How commonplace is the remark above? How obvious? We are only neighbors. You are not a king over me, nor i over you. Nor can any arrangement of equal neighbors into groups, delegations, or political forces erase the vast fact of the equality of men. A consensus of millions does not have authority to rule or dominate an opposing consensus of one. A senate enacting a law does not add to the authority of the voter any more than the postman delivering a letter lends authority to its author. We are all only neighbors.
What kind of authority does a neighbor have over another? Well, if one is taking your things, trampling your property, injuring your person, interfering in your livelihood, or otherwise invading your own life, he enters into one of the classic crimes understood by humanity, any ancient moral code, and, of course, a tiny, tiny sliver of our modern law. And of course if he is doing none of these things, if he is leaving you be, leaving you to your own devices, he is obviously not in violation of these commonsense codes, nor under any sort of authority from you. We might describe the situation as each citizen having full jurisdiction over whatever is rightfully his; his person, property, and business…and no jurisdiction over that of anyone else.

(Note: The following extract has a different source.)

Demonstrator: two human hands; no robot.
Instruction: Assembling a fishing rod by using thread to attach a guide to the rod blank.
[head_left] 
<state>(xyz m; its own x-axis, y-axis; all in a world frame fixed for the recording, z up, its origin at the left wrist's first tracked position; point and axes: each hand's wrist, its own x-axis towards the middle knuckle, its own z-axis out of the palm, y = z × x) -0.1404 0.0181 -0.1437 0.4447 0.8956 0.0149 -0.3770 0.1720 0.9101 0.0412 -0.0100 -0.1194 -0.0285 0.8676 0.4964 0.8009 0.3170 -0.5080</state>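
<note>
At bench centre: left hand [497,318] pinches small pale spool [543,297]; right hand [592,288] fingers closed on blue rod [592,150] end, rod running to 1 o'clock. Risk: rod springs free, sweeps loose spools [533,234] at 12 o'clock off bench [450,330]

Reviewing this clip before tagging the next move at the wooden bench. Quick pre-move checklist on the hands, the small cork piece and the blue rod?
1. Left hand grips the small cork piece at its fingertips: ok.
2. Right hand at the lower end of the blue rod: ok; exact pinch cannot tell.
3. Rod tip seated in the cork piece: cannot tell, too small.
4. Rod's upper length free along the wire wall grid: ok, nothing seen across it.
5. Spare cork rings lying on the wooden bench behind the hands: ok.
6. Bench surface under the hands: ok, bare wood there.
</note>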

This understanding of the relations of equal citizens seems obvious, but its implication for modern government is sadly unfamiliar because we operate (as voters) along an opposite principle, when we vote for measures or officials who promise benefits for some certain group over the general public, or restrictions on the private behaviors of our neighbors, or dictates the terms of commerce for consenting parties, or any number of fields now regarded as fair game for legislative interference. All of these measures violate the principle of “neighbor’s authority,” for they are written in the old way, regarding the private domain of each citizen not as a sacred field to be defended by the law, but as matter for the improving work of the law. The neighbor’s law says, “Keep your hands on your side of the fence and we’ll get along just fine.” The king’s law says, “I’m going to put my hands on things behind your fence, because I am in authority over you.” It is a real matter of philosophical disagreement about the legitimate scope of the law that gives rise to controversies like that over the drug war or the surveillance state , but it is not a new philosophical disagreement; it is the very same controversy that arose over the Stamp Act. It is again the question of whether the government’s authority extends beyond defense against crime, and into the business of interference in private life. A homeowner is right to shoot at a housebreaker, a victim is right to mace a mugger, a citizen is right to go out with his neighbors and his rifle to meet the invaders. The question is whether the government, as the delegate of the citizens, is right to do these things, or to do more. The question is whether this Thing we have instituted is right to tap phones, demand licenses, grant privileges, seize wealth, and invade foreign lands, when we know that we would be wrong to do these things. The question is whether the words and forms of “government” can sanitize what is known to be a crime without it.